HCSC saw similarly significant clinical outcomes and cost savings in their own study. “We’ve had hundreds of people who have been treated at NOCD, and our team of data analysts modeled out the six months of healthcare expenses before working with NOCD, and the six months after they started treatment,” shares Frank Webster, MD, CMO of Behavioral Health at Health Care Service Corporation. “When they started treatment, expenses immediately dropped about $400 per month.”
There are a few reasons for this: firstly, OCD is rooted in intrusive thoughts, images, and urges that cause extreme fear and doubt, known as obsessions. To make their obsession go away and find certainty, people do specific actions called compulsions. The compulsions might offer short-term relief, but they make symptoms worse in the long run. When people’s obsessions involve health concerns, they often compulsively seek unnecessary screenings, treatments, and second or third opinions from medical providers to disprove their obsessive fear, significantly burdening the system.
Second, and perhaps even more common, is the financial consequence of ineffective or harmful care for people with OCD. For instance, mistreated OCD—often the result of misdiagnosis—can lead to comorbidities like substance use disorders, eating disorders, depression, anxiety, and even metabolic issues. When people with OCD develop severe comorbidities, they’re usually referred for more intensive treatment—this may mean anything from residential treatment for behavioral health issues to ER visits for medical complications. However, once they’re diagnosed with OCD, focused, evidence-based ERP therapy can address the root cause of these conditions, drive clinical outcomes, and curb substantial residential treatment utilization.
These results suggest that effectively serving the OCD population must be one of the top five priorities for every behavioral health executive.

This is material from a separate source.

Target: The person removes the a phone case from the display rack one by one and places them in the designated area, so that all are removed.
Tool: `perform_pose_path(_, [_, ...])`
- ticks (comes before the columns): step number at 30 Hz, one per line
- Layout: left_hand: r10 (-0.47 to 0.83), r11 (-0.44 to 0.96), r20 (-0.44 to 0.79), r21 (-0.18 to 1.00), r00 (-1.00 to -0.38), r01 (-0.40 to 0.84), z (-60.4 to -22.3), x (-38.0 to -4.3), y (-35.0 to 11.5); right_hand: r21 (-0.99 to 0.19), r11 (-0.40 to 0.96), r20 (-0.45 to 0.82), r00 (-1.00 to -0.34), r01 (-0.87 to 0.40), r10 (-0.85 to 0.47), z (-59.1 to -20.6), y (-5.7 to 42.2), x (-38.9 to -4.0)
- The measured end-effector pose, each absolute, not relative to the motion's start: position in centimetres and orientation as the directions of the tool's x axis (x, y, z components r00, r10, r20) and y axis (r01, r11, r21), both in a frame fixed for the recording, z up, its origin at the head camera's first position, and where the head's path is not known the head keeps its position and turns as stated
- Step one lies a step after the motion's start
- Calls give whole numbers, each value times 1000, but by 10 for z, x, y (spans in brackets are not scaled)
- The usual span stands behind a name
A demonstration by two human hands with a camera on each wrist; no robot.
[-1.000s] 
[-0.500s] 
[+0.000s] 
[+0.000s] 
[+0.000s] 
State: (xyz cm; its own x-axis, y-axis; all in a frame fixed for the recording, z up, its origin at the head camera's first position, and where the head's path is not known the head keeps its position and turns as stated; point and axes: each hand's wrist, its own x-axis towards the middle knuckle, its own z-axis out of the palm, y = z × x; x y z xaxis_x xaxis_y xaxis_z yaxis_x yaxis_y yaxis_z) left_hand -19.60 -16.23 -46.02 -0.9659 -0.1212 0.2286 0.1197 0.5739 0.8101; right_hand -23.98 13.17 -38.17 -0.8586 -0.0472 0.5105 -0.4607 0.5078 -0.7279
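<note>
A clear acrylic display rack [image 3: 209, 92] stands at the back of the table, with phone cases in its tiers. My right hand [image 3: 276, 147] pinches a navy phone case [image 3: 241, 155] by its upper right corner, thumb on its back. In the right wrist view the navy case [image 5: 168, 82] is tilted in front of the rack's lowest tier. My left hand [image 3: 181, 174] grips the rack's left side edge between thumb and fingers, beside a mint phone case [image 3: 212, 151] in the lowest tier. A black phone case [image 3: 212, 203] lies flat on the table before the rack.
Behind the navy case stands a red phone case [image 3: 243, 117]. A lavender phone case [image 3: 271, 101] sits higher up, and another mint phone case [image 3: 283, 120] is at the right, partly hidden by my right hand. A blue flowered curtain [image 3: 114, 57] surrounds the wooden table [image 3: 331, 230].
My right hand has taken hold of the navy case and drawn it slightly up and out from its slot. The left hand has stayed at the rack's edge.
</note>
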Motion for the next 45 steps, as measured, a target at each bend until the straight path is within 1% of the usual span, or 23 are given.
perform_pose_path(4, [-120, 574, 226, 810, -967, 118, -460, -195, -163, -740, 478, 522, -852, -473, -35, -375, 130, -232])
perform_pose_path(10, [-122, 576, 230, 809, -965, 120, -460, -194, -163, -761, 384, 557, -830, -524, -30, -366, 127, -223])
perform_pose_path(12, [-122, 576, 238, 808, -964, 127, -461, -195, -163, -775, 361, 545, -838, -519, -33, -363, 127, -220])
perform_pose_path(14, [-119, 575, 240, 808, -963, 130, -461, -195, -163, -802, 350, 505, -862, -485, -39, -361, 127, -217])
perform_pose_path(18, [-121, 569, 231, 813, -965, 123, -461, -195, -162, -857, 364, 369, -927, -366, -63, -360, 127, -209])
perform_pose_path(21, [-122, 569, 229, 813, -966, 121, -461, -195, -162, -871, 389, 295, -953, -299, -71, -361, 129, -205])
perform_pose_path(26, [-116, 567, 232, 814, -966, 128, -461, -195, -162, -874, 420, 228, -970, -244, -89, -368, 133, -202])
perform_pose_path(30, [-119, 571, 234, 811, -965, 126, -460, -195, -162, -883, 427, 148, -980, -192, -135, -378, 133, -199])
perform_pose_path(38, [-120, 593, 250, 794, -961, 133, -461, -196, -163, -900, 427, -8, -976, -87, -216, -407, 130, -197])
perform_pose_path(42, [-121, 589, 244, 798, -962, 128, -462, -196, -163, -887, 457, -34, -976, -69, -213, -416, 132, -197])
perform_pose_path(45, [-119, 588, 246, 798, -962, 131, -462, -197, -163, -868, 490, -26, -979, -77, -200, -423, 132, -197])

It’s rare to find tangible, untapped, opportunities to drive clinical outcomes and reduce benefits expense for such a large segment of the population.
Smith offers a succinct summary of what this means for the behavioral healthcare industry as a whole: “At scale, OCD treatment is actually one of the most tangible opportunities to make a major impact in behavioral healthcare. We just have to do a really strong job at identifying people with the condition early in their journey and scaling the right types of evidence-based treatment. And if we can do that consistently, our mental healthcare system will transform for the better.”
The large-scale studies conducted by Cigna and HCSC in partnership with NOCD shed light on a promising path forward for behavioral healthcare. Expanding overall access to care is an essential step toward ending the behavioral health crisis, but “one size fits all” therapy is insufficient. For managing more severe populations like OCD—where the potential for clinical and financial progress may be greatest—focusing on accurate diagnosis and specialized care is imperative.